Kejayaan Demak juga tidak terlepas dari keberadaan Selat Muria, yaitu jalur perairan yang dahulu memisahkan Pulau Jawa dengan Pulau Muria. Pada masa itu, Selat Muria menjadi salah satu jalur pelayaran paling strategis di pesisir utara Jawa. Kapal-kapal dagang yang datang dari berbagai daerah memanfaatkan jalur ini untuk menuju pelabuhan Demak sebelum melanjutkan perjalanan ke berbagai wilayah Nusantara, termasuk Maluku.

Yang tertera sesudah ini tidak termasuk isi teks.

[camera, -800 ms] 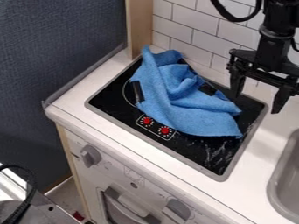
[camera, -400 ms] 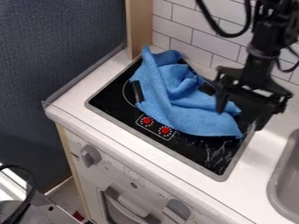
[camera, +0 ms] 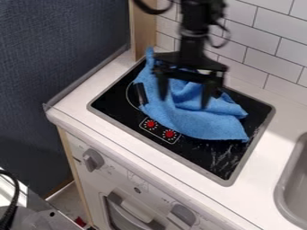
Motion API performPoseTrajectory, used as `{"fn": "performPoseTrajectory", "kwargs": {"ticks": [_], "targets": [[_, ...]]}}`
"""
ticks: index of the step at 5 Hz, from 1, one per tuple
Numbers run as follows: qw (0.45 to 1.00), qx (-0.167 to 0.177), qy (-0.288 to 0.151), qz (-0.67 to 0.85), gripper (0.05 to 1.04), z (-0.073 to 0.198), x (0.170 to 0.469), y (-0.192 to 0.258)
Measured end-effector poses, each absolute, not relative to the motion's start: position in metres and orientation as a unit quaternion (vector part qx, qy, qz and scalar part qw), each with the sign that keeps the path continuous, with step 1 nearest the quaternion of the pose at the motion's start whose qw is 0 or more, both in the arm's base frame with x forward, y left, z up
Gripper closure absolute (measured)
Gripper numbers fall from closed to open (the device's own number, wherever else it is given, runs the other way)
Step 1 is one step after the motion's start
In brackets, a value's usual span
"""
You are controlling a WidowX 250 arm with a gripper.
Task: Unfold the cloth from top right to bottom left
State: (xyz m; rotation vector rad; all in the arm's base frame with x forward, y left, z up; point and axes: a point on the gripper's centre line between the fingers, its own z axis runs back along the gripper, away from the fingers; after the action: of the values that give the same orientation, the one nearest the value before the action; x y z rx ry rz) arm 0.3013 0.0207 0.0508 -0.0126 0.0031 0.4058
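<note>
On stovetop [camera: 195, 155], cloth [camera: 201, 125] (lengthwise down-right)

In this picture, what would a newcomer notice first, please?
Probably the bright blue cloth, lying crumpled across the black stove top. Next, the black gripper with its two fingers apart, above the cloth. Two red knobs stand out near the stove's front edge.

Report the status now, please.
End effector open above cloth. Blue cloth bunched on stovetop, still to unfold. Nothing visibly blocking cloth's lower edge.
</note>
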Motion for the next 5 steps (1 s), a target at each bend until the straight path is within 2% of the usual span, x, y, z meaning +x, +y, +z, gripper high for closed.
{"fn": "performPoseTrajectory", "kwargs": {"ticks": [2,3,4,5], "targets": [[0.944,-0.002,0.015,0.331,0.079,0.042,0.291,0.079],[0.93,-0.013,-0.011,0.368,0.079,0.029,0.298,0.095],[0.921,-0.041,-0.024,0.386,0.079,0.014,0.307,0.095],[0.917,-0.038,0.005,0.397,0.079,-0.004,0.317,0.099]]}}
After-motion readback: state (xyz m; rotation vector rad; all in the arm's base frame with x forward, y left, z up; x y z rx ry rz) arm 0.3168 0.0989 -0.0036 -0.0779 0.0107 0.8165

Melalui jalur tersebut diperdagangkan berbagai komoditas, seperti beras, garam, terasi, hingga hasil bumi lainnya. Seiring berjalannya waktu, Selat Muria mengalami pendangkalan akibat endapan sungai sehingga berubah menjadi daratan dan tidak lagi berfungsi sebagai jalur pelayaran.
8. Kerajaan Islam Banten (1526–1813)
Kerajaan Islam Banten berkembang di wilayah Tanah Pasundan, Banten. Kerajaan ini dikenal sebagai salah satu pusat perdagangan lada terbesar di Nusantara. Hubungan dagangnya yang luas membuat Banten menjadi salah satu kerajaan Islam yang berpengaruh di wilayah barat Indonesia.
9. Kerajaan Pajang (1568–1586)
Kerajaan Pajang muncul setelah berakhirnya kekuasaan Demak. Berpusat di wilayah sekitar Demak dan Jawa Tengah, Pajang menjadi penghubung penting dalam transisi kekuasaan menuju lahirnya Kerajaan Mataram Islam.
10. Kerajaan Mataram Islam (1588–1680)
Kerajaan Mataram Islam berkembang di wilayah yang kini berada di sekitar Yogyakarta dan Jawa Tengah. Pada masa kejayaannya, Mataram berhasil menguasai sebagian besar Pulau Jawa serta menjadi salah satu kerajaan Islam terbesar dalam sejarah Nusantara.
Penutup
Keberadaan kerajaan-kerajaan Islam menunjukkan bahwa penyebaran Islam di Nusantara berlangsung melalui perpaduan antara perdagangan, hubungan sosial, pendidikan, dan pemerintahan. Warisan sejarahnya masih dapat ditemukan dalam bentuk masjid kuno, situs kerajaan, naskah sejarah, tradisi budaya, hingga peninggalan arsitektur yang menjadi bagian penting dari sejarah peradaban Indonesia.